- AIM OF THE TASK -
Search the data below for the word "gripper" and copy each line that holds it.

- GIVEN INFORMATION -
☆ ☆ ☆ ☆
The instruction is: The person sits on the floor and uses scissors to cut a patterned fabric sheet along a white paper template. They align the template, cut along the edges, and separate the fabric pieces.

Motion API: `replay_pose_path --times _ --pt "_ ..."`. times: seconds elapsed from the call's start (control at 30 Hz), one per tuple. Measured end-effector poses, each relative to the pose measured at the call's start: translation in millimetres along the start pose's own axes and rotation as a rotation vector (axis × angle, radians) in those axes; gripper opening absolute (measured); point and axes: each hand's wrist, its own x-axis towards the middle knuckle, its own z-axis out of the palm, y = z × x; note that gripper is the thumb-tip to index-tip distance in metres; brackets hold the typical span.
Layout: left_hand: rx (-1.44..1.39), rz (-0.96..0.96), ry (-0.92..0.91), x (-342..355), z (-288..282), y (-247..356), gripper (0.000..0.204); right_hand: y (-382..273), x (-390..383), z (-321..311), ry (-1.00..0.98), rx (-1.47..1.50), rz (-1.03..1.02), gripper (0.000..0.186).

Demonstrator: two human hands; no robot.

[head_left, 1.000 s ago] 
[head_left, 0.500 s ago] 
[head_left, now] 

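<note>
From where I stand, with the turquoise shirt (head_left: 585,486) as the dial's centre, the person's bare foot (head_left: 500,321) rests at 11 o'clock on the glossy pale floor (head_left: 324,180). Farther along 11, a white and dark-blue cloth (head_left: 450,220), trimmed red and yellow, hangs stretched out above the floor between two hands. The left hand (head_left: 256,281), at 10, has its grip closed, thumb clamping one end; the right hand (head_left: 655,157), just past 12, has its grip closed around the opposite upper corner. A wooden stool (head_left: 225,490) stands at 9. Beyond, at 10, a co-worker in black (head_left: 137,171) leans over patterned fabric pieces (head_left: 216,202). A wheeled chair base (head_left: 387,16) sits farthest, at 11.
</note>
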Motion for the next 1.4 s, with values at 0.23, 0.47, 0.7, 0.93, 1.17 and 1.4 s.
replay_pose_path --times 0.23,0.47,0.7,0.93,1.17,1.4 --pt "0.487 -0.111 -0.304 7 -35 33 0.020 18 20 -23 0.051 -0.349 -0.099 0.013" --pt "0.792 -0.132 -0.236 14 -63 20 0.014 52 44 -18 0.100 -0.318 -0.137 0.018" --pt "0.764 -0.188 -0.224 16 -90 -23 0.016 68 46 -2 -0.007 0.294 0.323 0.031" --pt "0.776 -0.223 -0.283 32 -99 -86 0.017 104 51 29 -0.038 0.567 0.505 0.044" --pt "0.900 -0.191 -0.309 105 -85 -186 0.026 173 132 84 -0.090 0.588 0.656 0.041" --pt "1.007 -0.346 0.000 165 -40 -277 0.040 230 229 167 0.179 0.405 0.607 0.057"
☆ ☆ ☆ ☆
- ANSWER SPACE -
Motion API: `replay_pose_path --times _ --pt "_ ..."`. times: seconds elapsed from the call's start (control at 30 Hz), one per tuple. Measured end-effector poses, each relative to the pose measured at the call's start: translation in millimetres along the start pose's own axes and rotation as a rotation vector (axis × angle, radians) in those axes; gripper opening absolute (measured); point and axes: each hand's wrist, its own x-axis towards the middle knuckle, its own z-axis out of the palm, y = z × x; note that gripper is the thumb-tip to index-tip distance in metres; brackets hold the typical span.
Layout: left_hand: rx (-1.44..1.39), rz (-0.96..0.96), ry (-0.92..0.91), x (-342..355), z (-288..282), y (-247..356), gripper (0.000..0.204); right_hand: y (-382..273), x (-390..383), z (-321..311), ry (-1.00..0.98), rx (-1.47..1.50), rz (-1.03..1.02), gripper (0.000..0.186).

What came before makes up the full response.